## REQUIRED WORK
Go through the following data and transcribe exactly the stretch of lines from the one holding "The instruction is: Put" to the one holding "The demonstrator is", both included.

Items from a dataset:
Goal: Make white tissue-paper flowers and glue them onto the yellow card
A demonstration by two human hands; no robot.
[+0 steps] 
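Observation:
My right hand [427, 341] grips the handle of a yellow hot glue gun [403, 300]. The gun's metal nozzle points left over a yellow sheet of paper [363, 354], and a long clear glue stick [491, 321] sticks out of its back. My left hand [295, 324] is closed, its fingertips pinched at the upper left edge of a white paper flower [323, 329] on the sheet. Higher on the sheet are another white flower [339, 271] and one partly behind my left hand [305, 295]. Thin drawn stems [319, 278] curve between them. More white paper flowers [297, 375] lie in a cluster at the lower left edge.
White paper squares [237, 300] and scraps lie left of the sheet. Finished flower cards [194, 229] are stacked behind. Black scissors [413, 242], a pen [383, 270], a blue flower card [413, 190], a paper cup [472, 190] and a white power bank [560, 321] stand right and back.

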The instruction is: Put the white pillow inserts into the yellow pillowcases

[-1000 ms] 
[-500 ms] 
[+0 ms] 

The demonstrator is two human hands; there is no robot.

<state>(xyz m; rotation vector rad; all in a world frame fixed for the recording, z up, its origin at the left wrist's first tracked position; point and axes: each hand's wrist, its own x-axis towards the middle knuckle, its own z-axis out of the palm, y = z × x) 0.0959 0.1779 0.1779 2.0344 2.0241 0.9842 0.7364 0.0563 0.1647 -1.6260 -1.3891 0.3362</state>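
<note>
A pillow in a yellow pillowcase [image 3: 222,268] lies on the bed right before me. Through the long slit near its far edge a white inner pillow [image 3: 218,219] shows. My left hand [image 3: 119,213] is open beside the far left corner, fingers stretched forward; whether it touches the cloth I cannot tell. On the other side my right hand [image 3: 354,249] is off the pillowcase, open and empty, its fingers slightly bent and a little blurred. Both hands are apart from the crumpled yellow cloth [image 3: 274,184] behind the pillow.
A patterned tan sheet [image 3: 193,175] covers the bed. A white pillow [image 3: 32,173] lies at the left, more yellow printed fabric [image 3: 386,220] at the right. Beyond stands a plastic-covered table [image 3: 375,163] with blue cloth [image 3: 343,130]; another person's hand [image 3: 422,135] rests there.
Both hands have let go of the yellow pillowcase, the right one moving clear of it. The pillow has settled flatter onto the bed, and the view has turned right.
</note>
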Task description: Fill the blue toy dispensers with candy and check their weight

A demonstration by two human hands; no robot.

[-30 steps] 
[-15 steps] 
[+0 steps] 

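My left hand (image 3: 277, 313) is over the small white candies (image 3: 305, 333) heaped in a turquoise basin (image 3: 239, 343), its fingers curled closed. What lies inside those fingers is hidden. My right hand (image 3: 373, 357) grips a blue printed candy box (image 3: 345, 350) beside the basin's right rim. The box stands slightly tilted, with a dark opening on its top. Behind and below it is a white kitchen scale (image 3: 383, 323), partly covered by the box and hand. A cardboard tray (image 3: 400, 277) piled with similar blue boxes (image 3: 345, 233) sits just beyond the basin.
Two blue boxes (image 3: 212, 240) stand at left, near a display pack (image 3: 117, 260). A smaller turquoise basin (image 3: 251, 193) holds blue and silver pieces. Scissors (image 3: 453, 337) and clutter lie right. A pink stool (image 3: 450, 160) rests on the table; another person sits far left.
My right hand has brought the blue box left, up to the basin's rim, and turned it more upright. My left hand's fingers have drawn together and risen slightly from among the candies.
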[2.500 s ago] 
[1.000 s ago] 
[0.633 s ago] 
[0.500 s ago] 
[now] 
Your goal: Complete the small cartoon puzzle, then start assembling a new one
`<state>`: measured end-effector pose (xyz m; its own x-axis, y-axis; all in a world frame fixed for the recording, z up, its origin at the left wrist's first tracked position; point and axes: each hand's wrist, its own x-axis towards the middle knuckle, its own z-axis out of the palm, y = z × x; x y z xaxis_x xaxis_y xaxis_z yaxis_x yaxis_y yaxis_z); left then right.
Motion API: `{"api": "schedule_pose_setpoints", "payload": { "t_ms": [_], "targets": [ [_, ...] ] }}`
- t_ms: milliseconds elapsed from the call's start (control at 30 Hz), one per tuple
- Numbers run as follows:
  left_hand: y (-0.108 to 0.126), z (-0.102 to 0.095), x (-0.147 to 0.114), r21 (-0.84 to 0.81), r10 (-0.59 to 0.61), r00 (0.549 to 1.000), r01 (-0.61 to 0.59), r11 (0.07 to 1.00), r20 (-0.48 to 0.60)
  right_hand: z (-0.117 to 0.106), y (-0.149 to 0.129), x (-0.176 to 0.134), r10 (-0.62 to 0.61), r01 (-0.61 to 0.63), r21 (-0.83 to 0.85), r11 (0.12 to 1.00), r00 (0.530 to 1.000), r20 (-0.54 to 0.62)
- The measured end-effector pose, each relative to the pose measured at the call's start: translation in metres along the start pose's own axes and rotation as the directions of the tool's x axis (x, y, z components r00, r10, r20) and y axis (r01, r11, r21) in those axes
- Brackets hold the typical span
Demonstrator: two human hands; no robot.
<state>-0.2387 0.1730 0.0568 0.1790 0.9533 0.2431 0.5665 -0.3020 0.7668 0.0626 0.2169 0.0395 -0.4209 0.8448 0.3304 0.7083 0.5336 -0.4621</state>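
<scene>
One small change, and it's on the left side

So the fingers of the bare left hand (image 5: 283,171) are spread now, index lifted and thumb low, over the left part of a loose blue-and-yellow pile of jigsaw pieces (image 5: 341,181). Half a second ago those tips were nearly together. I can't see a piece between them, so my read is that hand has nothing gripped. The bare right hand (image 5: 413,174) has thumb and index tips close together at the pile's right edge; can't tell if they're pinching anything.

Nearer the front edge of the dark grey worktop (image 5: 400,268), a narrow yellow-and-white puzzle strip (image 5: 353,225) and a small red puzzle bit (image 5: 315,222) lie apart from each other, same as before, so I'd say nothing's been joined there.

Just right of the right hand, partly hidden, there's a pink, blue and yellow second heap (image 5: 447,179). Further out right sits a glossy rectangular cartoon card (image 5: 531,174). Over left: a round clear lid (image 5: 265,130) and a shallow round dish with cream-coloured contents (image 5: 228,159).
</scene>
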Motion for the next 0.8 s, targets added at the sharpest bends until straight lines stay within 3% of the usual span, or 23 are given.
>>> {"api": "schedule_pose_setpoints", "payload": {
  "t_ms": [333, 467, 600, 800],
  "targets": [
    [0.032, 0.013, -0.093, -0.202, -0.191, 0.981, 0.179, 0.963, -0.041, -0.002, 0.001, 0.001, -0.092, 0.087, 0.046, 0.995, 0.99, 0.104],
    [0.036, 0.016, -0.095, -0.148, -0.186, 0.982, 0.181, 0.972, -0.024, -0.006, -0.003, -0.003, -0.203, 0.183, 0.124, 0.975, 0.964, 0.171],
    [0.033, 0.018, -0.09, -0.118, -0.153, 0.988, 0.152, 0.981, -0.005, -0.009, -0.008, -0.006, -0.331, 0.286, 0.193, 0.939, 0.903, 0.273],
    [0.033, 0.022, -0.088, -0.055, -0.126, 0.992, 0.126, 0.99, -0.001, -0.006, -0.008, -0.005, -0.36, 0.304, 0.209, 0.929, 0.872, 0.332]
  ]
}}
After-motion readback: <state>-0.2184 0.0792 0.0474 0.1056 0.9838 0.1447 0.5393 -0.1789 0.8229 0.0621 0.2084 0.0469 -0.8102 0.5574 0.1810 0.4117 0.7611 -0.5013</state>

## OUTPUT
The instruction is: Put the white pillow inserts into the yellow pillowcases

[-1000 ms] 
[-500 ms] 
[+0 ms] 

The demonstrator is two human hands; there is no robot.

No other output is expected for this exercise.